That's great news. Thank you both so much for your answers!

Sent from my Kindle Fire using Tapatalk 2


----------



## Forsenuf (Oct 23, 2013)

I would think that salt bars set up so fast anyway, that even if it did accelerate trace, you might not notice.


----------



## LanaBanana (Oct 23, 2013)

I made the salt bars and everything behaved nicely. I think I was over prepared for a fast moving soap, but it didn't move fast for me. I soaped at room temp (80 degrees) I stick blended until medium trace and added the geranium and lavender eo blend and 70% pink himilayan salt.

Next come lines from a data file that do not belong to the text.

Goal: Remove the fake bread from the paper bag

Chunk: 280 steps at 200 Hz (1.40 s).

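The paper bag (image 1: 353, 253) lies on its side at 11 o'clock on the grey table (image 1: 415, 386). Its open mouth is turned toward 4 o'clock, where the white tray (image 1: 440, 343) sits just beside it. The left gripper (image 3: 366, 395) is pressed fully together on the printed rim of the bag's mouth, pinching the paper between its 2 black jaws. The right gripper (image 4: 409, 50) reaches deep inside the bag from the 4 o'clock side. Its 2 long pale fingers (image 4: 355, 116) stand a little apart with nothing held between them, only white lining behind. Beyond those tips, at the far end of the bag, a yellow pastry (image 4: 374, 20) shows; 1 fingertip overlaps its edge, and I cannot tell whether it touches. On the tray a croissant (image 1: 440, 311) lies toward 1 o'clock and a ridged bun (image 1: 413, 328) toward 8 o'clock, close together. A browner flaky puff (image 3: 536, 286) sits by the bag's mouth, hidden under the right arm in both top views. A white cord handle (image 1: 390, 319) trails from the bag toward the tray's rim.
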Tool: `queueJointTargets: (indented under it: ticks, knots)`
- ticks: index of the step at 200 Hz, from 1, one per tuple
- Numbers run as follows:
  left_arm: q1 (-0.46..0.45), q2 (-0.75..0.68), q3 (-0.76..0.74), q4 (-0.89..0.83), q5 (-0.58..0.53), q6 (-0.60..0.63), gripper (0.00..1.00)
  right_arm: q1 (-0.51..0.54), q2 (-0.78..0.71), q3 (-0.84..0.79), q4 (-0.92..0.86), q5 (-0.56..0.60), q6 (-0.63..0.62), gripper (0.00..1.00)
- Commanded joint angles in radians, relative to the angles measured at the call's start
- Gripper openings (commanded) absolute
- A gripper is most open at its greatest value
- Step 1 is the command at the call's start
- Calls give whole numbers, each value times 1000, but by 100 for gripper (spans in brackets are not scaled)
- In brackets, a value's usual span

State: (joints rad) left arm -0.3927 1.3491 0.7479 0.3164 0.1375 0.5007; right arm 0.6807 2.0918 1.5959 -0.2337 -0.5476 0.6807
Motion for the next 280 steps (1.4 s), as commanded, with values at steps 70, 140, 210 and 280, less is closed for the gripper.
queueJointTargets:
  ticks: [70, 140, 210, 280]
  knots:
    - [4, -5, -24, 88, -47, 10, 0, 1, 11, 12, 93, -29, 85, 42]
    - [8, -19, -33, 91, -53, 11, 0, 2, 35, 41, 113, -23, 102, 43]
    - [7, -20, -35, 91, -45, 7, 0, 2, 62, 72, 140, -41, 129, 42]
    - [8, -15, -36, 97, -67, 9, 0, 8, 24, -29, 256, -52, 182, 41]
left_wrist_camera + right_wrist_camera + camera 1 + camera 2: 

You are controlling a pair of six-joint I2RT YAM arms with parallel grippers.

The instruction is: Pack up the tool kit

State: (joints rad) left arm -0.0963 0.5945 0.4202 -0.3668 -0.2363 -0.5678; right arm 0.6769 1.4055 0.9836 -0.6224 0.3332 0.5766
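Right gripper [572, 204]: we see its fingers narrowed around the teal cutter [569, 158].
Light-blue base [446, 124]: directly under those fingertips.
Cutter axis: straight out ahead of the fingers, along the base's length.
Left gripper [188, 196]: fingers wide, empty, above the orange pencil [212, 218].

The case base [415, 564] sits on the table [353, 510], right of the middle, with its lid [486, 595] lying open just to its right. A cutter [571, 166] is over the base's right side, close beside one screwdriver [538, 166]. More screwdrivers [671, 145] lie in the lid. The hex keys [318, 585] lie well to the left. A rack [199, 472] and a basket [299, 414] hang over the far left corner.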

I then found that the salt kept sinking. So I hand stirred and stirred and stirred...still sinking. Then I stick blended until the salt stayed evenly distributed in the soap batter. I then poured the batter into single cavity molds and placed that into a makeshift heating pad "oven" to try to gel the bars; although, I don't know if they gelled because I never noticed a color change when I peeked on them. After about 2 hours the soaps were nice and hard and popped right out of the silicone mold. They are so pretty and girly; however, I ended up using 1/4 oz geranium eo and 1/4 oz lavender eo for a total of 1/2 oz of eo in 20 oz of oil. This amount of scent is too overpowering for me. For this reason I am considering rebatching but I don't want to mess up my darling little rosy smelling soaps. Any chance that the scent will mellow out as the soap ages?

Sent from my Kindle Fire using Tapatalk 2


----------



## savonierre (Oct 23, 2013)

I would let it cure a little while before rebatching, I think it will mellow out after the cure..


----------



## Rayan (Dec 13, 2013)

My experience say, it will mellow out after the cure. You should take some more time before rebatching.


----------